The Federation of Nepalese National Entrepreneurs has rejected the government’s decision to allow public transport services to resume from Friday, demanding that the government fulfill their demands at the earliest.
The federation has demanded that the government make provisions for tax waivers, facilitate the implementation of safety precautions onboard public vehicles, and direct banks to allow them to restructure their loans.
“During the four months of the lockdown, we had to spend at least Rs 150,000 to 200,000 on maintenance for each vehicle,” said Arjun Gautam, a central committee member of the federation who participated in Friday’s meeting that decided not to resume services. “We had to spend on the tyres, the battery, and the engine at a time when we had to remain idle for months,” he added.
“The government took a haphazard decision ignoring the costs for public transport operators,” said Gautam.
The government on Thursday had announced to resume short-haul public transport to within Kathmandu valley other districts of the country. The government took the decision, just a day after a parliamentary committee directed the government to allow taxi operators to resume work.
However, public transport vehicles are only allowed to ferry passengers up to 50 percent of their seat capacity, drivers and conductors are to wear masks and they are to provide sanitisers to passengers. They have been allowed to charge double the normal fare for their services.
Ever since the government eased the nationwide lockdown from mid-June, public transport operators were demanding that the government resume public transport by coming up with a detailed plan to save the livelihoods of people involved in the sector.
“But the government seems very irresponsible. How can it make a decision without consulting us?” said Saroj Sitaula, general secretary of the federation.
The federation is also demanding that the government issue safety guidelines in accordance with the norms set by the World Health Organisation. It has also announced that public transport can’t be operated at 50 percent capacity.
“This is gross negligence on the part of the government. We are not going to operate our vehicles. We will hand over the keys to the government,” said Yogendra Nath Karmacharya, chairman of the federation.

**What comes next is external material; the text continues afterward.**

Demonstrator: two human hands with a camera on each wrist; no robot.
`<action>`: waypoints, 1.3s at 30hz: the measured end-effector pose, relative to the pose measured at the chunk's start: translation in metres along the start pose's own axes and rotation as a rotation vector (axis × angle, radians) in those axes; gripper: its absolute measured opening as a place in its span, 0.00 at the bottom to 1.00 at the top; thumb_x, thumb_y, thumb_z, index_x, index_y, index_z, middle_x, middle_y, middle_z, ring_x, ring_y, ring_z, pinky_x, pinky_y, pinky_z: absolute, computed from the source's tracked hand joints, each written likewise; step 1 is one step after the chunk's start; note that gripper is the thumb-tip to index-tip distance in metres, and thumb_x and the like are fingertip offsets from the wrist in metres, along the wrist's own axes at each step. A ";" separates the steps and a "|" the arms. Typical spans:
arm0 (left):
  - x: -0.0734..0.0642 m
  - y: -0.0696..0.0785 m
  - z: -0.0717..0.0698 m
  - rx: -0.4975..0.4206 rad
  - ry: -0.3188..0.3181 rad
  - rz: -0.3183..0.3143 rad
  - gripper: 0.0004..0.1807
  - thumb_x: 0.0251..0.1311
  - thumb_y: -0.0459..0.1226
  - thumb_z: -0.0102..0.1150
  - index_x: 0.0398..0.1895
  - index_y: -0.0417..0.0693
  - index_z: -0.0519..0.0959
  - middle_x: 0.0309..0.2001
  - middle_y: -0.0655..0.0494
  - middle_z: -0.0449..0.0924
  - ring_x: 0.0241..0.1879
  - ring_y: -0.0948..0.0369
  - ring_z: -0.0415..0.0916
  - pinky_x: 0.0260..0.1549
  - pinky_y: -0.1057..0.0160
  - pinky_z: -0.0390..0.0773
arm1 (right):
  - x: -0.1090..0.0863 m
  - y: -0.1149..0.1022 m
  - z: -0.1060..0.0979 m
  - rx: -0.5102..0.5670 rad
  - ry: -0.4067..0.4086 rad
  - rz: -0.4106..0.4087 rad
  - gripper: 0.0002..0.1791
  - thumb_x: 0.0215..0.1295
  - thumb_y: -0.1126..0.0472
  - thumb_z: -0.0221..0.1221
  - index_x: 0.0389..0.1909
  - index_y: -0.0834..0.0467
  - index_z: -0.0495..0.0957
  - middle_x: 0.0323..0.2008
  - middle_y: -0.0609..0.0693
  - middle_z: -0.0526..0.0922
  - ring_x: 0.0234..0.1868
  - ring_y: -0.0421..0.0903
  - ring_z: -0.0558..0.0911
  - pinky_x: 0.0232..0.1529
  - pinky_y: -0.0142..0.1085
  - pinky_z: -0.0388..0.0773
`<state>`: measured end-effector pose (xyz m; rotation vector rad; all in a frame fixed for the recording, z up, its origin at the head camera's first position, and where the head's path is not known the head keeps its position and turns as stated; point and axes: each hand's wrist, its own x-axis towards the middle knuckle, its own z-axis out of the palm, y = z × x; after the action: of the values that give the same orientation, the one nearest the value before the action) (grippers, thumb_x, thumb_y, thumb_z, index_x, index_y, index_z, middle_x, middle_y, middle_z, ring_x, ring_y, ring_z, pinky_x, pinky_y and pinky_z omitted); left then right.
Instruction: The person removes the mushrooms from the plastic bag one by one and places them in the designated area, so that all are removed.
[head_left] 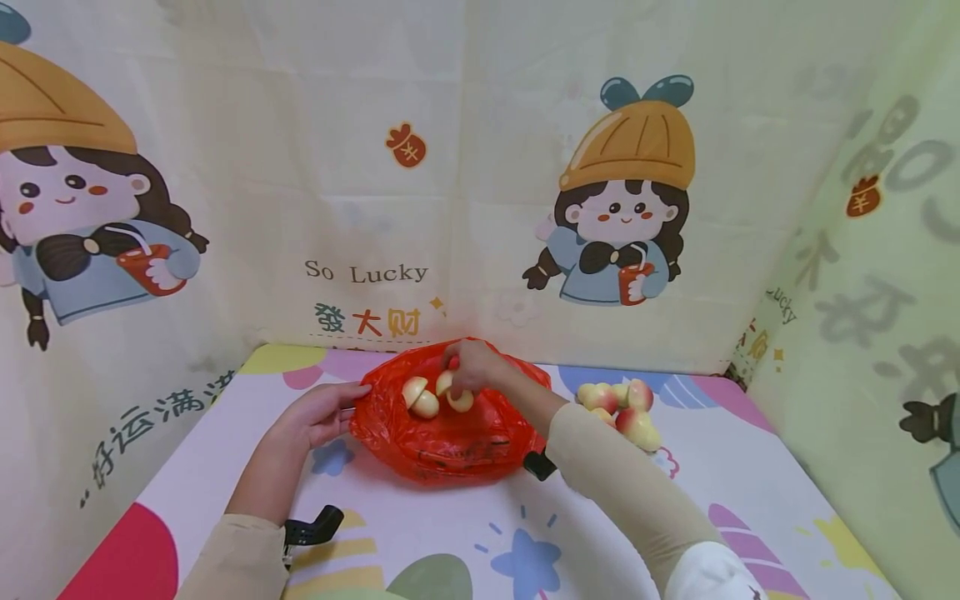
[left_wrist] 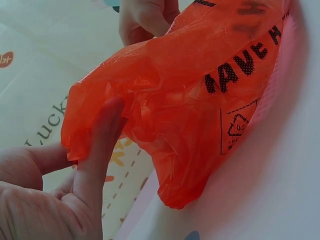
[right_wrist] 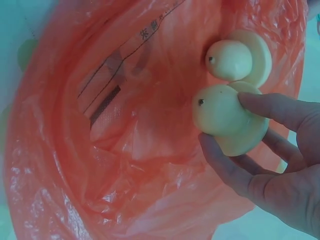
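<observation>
I've got the right hand [right_wrist: 287,192] clamped, thumb and fingers, round the right mushroom [right_wrist: 217,115] inside the red plastic bag [head_left: 450,454], likely light, stiff, slippery, best held where cap meets stem, while the left hand [head_left: 322,417] pinches the bag's left rim

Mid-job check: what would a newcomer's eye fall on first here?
First, the red plastic bag in the middle of the table, its left edge held by the left hand. Next, two pale mushroom-shaped pieces at its open mouth, one gripped by the right hand. Then the yellow-and-red fruit-like pieces clustered to the bag's right.
</observation>
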<state>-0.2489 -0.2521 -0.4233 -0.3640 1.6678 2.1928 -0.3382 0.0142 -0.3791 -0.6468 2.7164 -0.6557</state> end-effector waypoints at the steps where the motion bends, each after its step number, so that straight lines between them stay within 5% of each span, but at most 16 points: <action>1: 0.000 0.000 0.000 0.000 0.000 -0.001 0.34 0.75 0.40 0.59 0.78 0.39 0.62 0.42 0.58 0.88 0.41 0.59 0.90 0.47 0.59 0.89 | -0.001 0.000 -0.001 -0.004 0.000 -0.004 0.19 0.53 0.67 0.74 0.45 0.51 0.83 0.43 0.52 0.81 0.29 0.47 0.81 0.29 0.34 0.85; 20: -0.002 0.000 -0.001 -0.012 -0.003 -0.003 0.35 0.75 0.40 0.59 0.80 0.40 0.60 0.42 0.58 0.88 0.42 0.60 0.89 0.48 0.59 0.89 | -0.028 0.002 -0.015 0.090 -0.063 -0.033 0.19 0.57 0.67 0.74 0.48 0.50 0.83 0.42 0.52 0.81 0.37 0.49 0.82 0.35 0.34 0.86; 31: 0.000 0.000 -0.001 -0.020 -0.040 0.008 0.29 0.76 0.38 0.57 0.75 0.39 0.64 0.40 0.58 0.88 0.40 0.60 0.89 0.46 0.59 0.89 | -0.045 0.009 -0.024 0.114 -0.033 -0.036 0.22 0.53 0.67 0.75 0.48 0.49 0.84 0.49 0.53 0.81 0.42 0.50 0.82 0.36 0.36 0.87; 39: 0.000 0.002 -0.001 -0.008 -0.035 0.000 0.34 0.77 0.39 0.56 0.80 0.38 0.58 0.41 0.58 0.88 0.41 0.60 0.89 0.48 0.58 0.89 | -0.063 0.014 -0.029 0.160 -0.011 -0.050 0.23 0.53 0.67 0.75 0.50 0.50 0.84 0.49 0.52 0.81 0.47 0.51 0.80 0.38 0.36 0.86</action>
<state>-0.2497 -0.2531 -0.4223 -0.3254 1.6415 2.1938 -0.2991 0.0664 -0.3509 -0.6787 2.6115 -0.8682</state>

Despite the government’s decision to resume public vehicles from Friday, Kathmandu Valley hardly saw buses ferrying passengers on the road. Traffic police officials said only a handful of microbuses were seen on the ring.
“It’s because entrepreneurs were still in meetings and people were afraid to come out of their homes to board public vehicles,” said Bam Dev Gautam, spokesperson for the Metropolitan Traffic Police division.

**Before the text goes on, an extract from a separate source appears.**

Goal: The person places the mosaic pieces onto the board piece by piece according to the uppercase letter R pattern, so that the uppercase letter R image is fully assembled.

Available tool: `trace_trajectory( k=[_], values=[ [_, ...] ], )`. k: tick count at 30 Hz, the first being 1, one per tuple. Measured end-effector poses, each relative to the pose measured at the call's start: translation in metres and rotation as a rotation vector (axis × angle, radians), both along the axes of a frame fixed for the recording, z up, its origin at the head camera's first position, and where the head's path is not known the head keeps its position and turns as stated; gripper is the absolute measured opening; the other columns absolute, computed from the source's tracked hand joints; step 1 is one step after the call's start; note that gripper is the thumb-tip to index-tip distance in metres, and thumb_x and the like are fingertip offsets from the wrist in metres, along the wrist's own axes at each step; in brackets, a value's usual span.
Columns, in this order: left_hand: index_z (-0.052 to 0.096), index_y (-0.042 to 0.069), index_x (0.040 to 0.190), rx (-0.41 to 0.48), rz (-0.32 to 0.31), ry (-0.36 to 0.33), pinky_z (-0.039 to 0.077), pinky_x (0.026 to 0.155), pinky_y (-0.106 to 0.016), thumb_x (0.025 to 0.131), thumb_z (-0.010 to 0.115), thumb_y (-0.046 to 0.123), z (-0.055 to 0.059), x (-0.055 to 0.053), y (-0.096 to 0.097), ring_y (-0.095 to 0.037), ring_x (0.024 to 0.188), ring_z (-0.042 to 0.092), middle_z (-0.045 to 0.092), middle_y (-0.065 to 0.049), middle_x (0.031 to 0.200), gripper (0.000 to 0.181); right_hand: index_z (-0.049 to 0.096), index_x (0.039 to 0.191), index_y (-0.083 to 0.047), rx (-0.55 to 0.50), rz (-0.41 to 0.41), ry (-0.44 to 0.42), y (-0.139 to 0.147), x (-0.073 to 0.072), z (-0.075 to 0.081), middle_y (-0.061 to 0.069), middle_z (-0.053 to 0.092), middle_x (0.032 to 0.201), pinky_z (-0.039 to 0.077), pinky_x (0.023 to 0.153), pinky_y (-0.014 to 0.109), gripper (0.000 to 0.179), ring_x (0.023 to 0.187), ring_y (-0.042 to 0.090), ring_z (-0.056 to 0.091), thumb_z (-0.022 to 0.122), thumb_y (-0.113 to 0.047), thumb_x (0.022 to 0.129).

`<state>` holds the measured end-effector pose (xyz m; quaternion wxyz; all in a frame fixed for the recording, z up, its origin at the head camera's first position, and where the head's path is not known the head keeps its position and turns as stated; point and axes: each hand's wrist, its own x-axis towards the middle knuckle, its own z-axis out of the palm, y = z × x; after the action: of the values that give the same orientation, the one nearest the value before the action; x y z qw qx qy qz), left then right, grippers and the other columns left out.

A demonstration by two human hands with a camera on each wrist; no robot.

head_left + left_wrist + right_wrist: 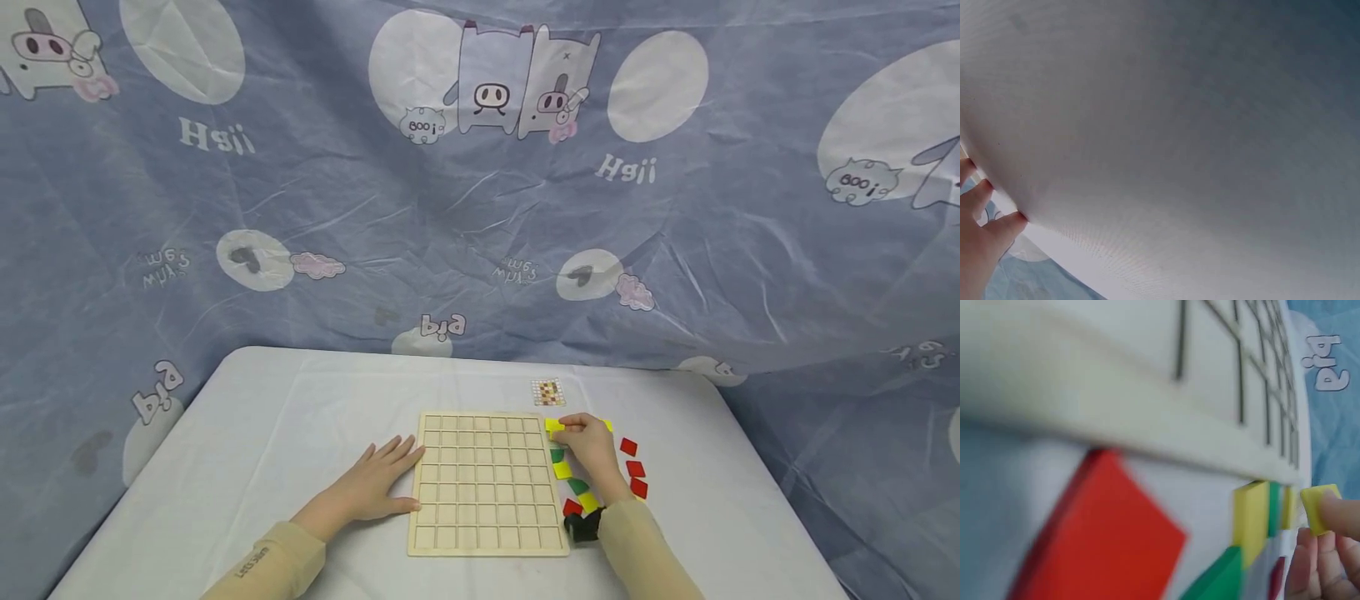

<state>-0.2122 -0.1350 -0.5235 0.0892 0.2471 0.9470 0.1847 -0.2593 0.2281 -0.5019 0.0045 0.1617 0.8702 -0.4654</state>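
A pale wooden grid board [467,492] lies flat on the white table, its squares bare. My left hand [377,485] rests at the board's left edge, fingers spread and straight, fingertips and thumb right at the rim. Beyond the board's upper right side, my right hand [592,452] pinches a yellow square tile [1312,505] between thumb and fingers. Below it, yellow and green tiles [577,485] line the board's right edge. A red tile [1110,537] looms large in the right wrist view. The left wrist view shows mostly white tabletop, with left fingers [1000,228] at the lower left.
A small printed card with a coloured grid [548,392] lies behind the board. Several red tiles [635,468] are scattered right of my right hand. A black device [583,526] sits at the right wrist. A patterned blue cloth [480,208] hangs behind the table.
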Motion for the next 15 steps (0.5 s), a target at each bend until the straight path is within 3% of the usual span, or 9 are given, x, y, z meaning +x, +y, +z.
trace_trajectory(
  k=[6,15],
  values=[
    [0.036,0.015,0.153,0.015,0.001,-0.018,0.016,0.116,-0.069,0.083,0.067,0.06,0.003,0.0,0.001,-0.041,0.149,0.023,0.029,-0.015,0.161,0.089,0.071,0.107,-0.003,-0.088,0.093,0.079,-0.027,-0.003,0.014,0.009,0.071,0.089,0.06,0.072,0.034,0.025,0.08,0.024,0.069,0.077,-0.013,0.084],
    [0.036,0.014,0.153,0.025,-0.008,-0.03,0.016,0.116,-0.069,0.084,0.067,0.06,0.003,0.0,0.003,-0.041,0.149,0.022,0.027,-0.015,0.162,0.089,0.075,0.106,-0.006,-0.074,0.341,0.093,-0.082,-0.003,0.009,0.009,0.072,0.1,0.058,0.073,0.031,0.022,0.089,0.019,0.067,0.076,-0.006,0.084]
  ],
)
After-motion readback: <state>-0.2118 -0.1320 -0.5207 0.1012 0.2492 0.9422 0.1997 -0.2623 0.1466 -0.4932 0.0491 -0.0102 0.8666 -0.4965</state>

Health experts and virologists have termed the government’s decision to allow public transport to resume as risky, as the Kathmandu Valley has seen a surge in Covid-19 cases in the last few days.
The federation warned that if the government does not fulfil its demands, it will ask the government to repay their bank loans and nationalise their vehicles.
The federation says that the livelihoods of thousands of people dependent on the transport sector have been affected due to the blanket ban on public transport.